Kaito Harumasa hated Wednesdays.

It wasn't the way they squatted in the middle of the week, making the weekend feel like a mirage, nor was it the endless meetings always scheduled for that day. He hated Wednesdays because, without fail for the past three years, that was the day every single one of his designs got slaughtered.

"Too imaginative."

Mr. Sasaki's words still rang inside the twelfth-floor conference room of Akagi Architecture Firm. The pot-bellied man hadn't even bothered to look at Kaito while saying it; his eyes were glued to his phone.

"The client wants something more practical. Safer." Sasaki flicked Kaito's presentation tablet away with one finger, as if the fifteen-story apartment tower with its integrated rooftop garden were nothing more than a toddler's crayon scribble. "This is too risky. The structural costs for that vertical green system would explode."

"But my calculations already—"

"Harumasa-kun." Sasaki's voice dropped an octave; danger sign. "You've been here three months. Time you learned one thing: architecture isn't art. It's business. Clients want concrete boxes they can flip fast. Understood?"

Kaito's fists clenched beneath the table. His nails scraped the cheap wood-veneer surface.

"…Understood."

"Good." Sasaki stood; his belly bumped the table's edge. "Revisions in two days. Cut decorative elements by sixty percent, swap the skylights for standard windows, and—oh, right—scrap the entire rooftop garden. Too much maintenance hassle."
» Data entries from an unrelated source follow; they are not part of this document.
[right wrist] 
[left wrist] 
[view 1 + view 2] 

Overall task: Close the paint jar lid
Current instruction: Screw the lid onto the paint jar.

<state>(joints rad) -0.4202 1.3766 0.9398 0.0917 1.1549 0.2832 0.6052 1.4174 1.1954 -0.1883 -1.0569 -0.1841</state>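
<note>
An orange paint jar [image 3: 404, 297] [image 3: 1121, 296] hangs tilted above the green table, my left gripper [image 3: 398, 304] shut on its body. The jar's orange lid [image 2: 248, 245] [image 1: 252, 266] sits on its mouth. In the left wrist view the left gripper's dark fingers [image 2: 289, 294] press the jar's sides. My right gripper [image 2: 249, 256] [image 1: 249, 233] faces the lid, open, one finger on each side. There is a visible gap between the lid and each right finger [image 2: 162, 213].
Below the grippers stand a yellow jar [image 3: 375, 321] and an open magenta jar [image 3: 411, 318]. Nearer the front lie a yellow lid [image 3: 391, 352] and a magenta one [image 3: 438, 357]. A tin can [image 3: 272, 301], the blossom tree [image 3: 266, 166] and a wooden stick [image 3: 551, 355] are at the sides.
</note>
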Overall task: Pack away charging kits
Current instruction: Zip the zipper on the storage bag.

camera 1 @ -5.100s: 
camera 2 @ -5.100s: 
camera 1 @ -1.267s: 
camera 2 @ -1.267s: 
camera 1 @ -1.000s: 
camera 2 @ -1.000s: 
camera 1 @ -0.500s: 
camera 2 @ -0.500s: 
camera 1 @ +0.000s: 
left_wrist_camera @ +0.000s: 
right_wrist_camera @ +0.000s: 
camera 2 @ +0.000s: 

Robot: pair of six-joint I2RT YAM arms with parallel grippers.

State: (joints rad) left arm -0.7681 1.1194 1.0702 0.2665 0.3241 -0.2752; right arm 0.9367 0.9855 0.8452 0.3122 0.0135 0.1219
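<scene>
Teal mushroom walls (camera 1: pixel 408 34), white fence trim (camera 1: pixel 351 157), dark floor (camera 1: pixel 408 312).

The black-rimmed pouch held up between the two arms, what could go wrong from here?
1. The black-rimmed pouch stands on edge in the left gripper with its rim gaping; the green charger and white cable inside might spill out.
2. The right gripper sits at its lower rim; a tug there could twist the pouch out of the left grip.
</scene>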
When the conference-room door closed with a soft, final click, Kaito stared at his tablet. Three weeks of all-nighters, forty-seven structural simulations, five full sketchbooks—now reduced to lines that were "too imaginative."

He shut the tablet down before the urge to hurl it across the room won.

✦ ✦ ✦

11:47 p.m., Kaito's studio apartment.

The architect's desk lamp, already leaning like a drunk, lit a battlefield: empty ramen cups, crumpled balls of failed sketches, three monitors frozen on a CAD crash from an hour ago.
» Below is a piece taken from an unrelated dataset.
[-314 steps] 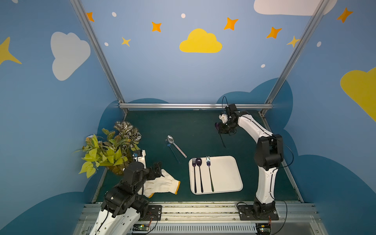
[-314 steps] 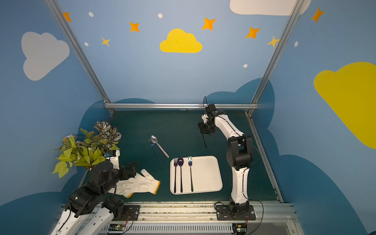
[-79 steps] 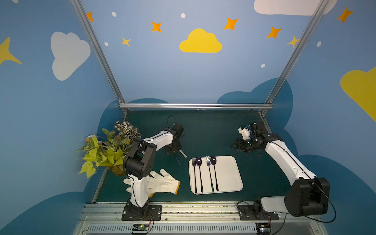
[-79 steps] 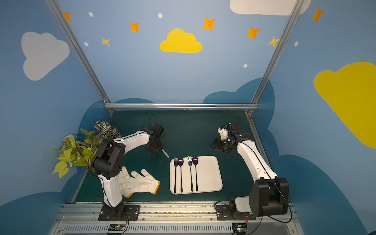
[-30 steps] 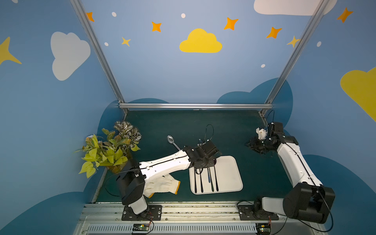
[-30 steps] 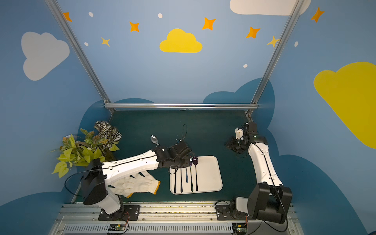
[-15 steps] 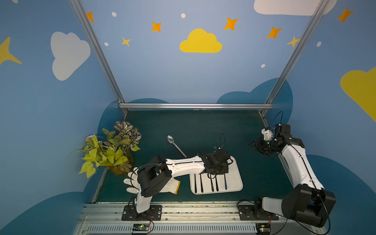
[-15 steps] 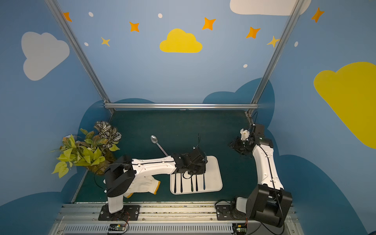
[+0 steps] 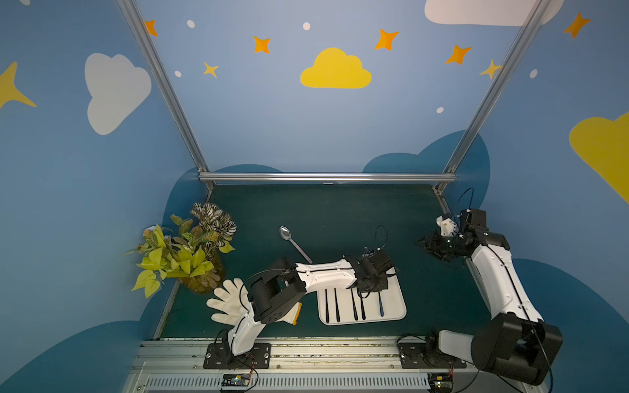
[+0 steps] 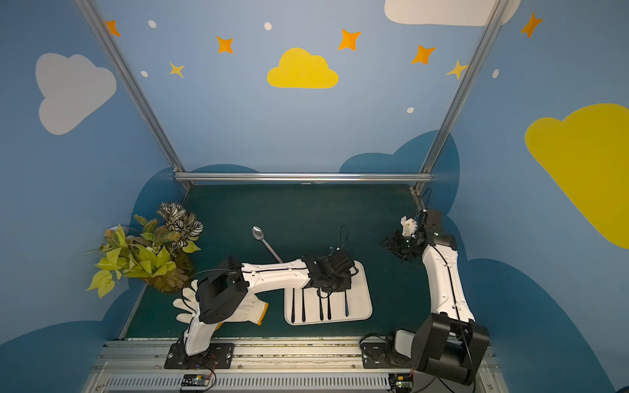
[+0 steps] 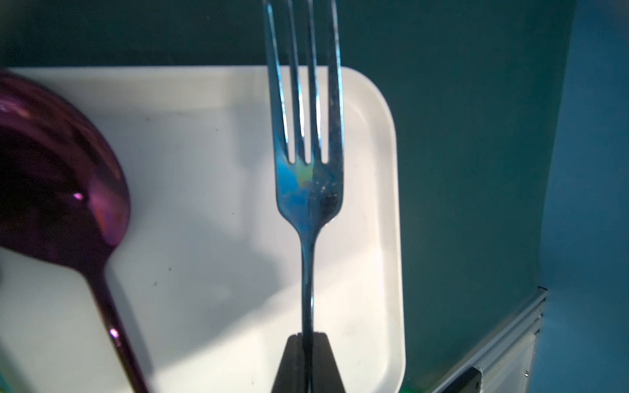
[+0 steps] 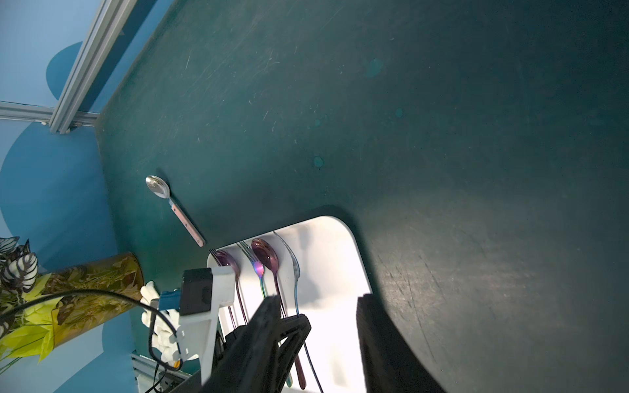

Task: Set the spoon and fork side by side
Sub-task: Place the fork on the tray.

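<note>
A potted plant point(image 9: 183, 251) with yellow-green and striped leaves stands at the left edge of the dark green worktop point(image 9: 340, 211). A white glove point(image 9: 226, 304) lies flat near it at the front, partly under the left arm point(image 9: 323, 274).

Further in, a silver spoon point(image 9: 292, 243) with a pale pink handle lies at a slant on the worktop, just beyond the far left corner of a white tray point(image 9: 394, 306).

The left arm stretches across the front of the worktop to that tray. The left jaws are closed on the handle of a bluish fork point(image 11: 308, 190), seen close in the left wrist view. The fork is over the right part of the tray, its tines pointing past the far rim. Whether it touches the tray cannot be told.

Just to its left a purple spoon point(image 11: 61, 177) lies in the tray, its handle running the same way as the fork's. The other cutlery point(image 12: 253, 263) is lined up beyond that spoon. In both top views the arm hides the heads, and only the dark handles show.

At the right edge of the worktop, well apart from the tray, the right arm point(image 9: 493, 268) bends inward. The right jaws stand parted above the worktop.
</note>
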Robot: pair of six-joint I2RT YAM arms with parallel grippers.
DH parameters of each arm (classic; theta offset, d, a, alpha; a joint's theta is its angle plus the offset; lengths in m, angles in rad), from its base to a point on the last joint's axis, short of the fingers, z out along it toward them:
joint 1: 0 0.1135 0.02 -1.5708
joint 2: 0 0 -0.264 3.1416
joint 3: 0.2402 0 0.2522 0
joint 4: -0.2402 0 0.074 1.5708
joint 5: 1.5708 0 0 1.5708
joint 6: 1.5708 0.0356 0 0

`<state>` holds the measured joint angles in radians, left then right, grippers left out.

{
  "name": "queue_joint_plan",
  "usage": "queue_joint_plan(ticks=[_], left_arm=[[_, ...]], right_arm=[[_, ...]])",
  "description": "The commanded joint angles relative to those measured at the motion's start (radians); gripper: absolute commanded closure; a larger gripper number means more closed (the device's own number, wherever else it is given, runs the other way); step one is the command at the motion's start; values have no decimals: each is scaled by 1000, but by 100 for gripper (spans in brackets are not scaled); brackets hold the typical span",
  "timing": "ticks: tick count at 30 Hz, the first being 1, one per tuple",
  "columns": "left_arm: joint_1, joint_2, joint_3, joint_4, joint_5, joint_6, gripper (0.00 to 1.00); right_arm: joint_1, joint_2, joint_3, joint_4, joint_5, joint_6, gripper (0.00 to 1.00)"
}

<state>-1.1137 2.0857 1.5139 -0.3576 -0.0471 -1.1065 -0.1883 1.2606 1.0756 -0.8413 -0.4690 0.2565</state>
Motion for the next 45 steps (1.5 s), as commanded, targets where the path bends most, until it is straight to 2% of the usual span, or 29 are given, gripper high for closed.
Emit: queue_joint_plan(ticks=[1, 13, 31, 45], left_arm=[[-1, 18, 43, -88, -56, -21, 98], [-1, 84, 118, -167, -43, -42, 97], [0, 136, 167, -189, -25, -48, 94], [-1, 138, 171, -192, -22, -45, 73]], right_arm=[[-4, -14, -5, -18, -21, -10, 58], [-5, -5, -6, -16, -22, -10, 59], [-5, -4, -11, -16, -18, -12, 59], [-5, -2, -11, -16, -20, -11, 58]])
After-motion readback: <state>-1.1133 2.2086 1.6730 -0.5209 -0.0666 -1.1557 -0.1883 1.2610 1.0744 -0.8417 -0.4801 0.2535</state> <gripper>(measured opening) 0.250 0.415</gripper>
Kaito flung his stylus into the chaos.

"Practical. Safe. Concrete boxes that sell fast," he echoed in a bitter, mocking imitation of Sasaki. "Why not just design a nuclear bunker? Definitely safer and more practical."

His hand found the one sketchbook on the desk that didn't belong to the pile of work. His private one. The one Sasaki and every client would never see.

He opened it at random.

A clock tower with exposed gears on the outside, wrapped in spiral suspension bridges that should have been structurally impossible—yet in his mind, it stood proud. Another page: a cathedral whose glass roof formed entire constellations, engineered so morning sunlight would project the night sky onto the marble floor.
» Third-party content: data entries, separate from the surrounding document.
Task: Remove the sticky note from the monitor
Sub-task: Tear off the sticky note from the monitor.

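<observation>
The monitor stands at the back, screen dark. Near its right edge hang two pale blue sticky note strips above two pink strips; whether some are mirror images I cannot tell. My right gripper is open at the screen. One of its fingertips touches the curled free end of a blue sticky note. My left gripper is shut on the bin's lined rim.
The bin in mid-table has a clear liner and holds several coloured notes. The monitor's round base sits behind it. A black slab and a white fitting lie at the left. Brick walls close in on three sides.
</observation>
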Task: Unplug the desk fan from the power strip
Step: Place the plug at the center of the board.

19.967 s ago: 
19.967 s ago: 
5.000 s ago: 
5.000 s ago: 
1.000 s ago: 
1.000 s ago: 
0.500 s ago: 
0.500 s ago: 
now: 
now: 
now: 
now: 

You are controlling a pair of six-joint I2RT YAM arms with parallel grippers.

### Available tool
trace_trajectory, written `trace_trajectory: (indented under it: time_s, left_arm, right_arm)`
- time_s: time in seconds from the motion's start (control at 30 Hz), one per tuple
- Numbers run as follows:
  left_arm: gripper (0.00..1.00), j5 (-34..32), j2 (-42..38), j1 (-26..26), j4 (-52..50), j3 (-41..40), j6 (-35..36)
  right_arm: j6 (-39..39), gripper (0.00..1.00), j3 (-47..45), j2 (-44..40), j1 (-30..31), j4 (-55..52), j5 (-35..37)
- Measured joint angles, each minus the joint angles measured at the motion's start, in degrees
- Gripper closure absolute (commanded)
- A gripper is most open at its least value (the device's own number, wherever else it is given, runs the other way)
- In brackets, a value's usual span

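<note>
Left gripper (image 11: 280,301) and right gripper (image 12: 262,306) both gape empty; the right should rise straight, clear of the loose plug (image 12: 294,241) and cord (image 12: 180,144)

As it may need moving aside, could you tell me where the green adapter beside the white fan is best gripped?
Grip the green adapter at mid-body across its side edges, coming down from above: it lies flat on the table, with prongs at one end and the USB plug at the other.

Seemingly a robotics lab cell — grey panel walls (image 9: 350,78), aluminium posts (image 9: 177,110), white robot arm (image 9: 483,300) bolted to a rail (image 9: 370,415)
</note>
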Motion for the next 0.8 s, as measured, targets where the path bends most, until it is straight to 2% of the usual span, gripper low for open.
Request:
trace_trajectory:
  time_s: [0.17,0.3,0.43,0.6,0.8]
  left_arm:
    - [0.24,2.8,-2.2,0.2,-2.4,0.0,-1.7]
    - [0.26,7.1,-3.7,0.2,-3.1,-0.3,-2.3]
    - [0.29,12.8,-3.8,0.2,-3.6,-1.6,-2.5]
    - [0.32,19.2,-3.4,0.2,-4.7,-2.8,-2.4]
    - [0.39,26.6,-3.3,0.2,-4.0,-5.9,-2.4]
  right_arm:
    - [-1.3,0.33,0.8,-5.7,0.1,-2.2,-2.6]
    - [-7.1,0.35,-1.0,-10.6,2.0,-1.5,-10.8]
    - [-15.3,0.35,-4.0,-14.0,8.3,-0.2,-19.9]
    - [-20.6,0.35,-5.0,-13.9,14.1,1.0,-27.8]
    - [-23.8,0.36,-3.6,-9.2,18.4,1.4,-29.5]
All designs that would never exist.

"Too imaginative," he muttered again, voice raw this time.

Kaito dropped his forehead to the desk. He no longer cared about the avalanche of papers. His eyes burned—three straight days without proper sleep, plus the weight of frustration that had been piling up since graduation.

When was the last time he had actually loved this job?

The question floated as consciousness slipped away. The overheating laptop fan became soothing white noise. Half-dreaming, he pictured a city—no clients, no budgets, no one telling him "too imaginative."

A city that belonged only to—

✦ ✦ ✦

CRACK.

Kaito jolted awake, heart hammering. Not the alarm—the wall clock still read 02:13. The sound had come from the wall.

CRACK. CRACK.

Thin fissures spider-webbed across the plaster. What froze him wasn't the cracks themselves, but the light leaking through them.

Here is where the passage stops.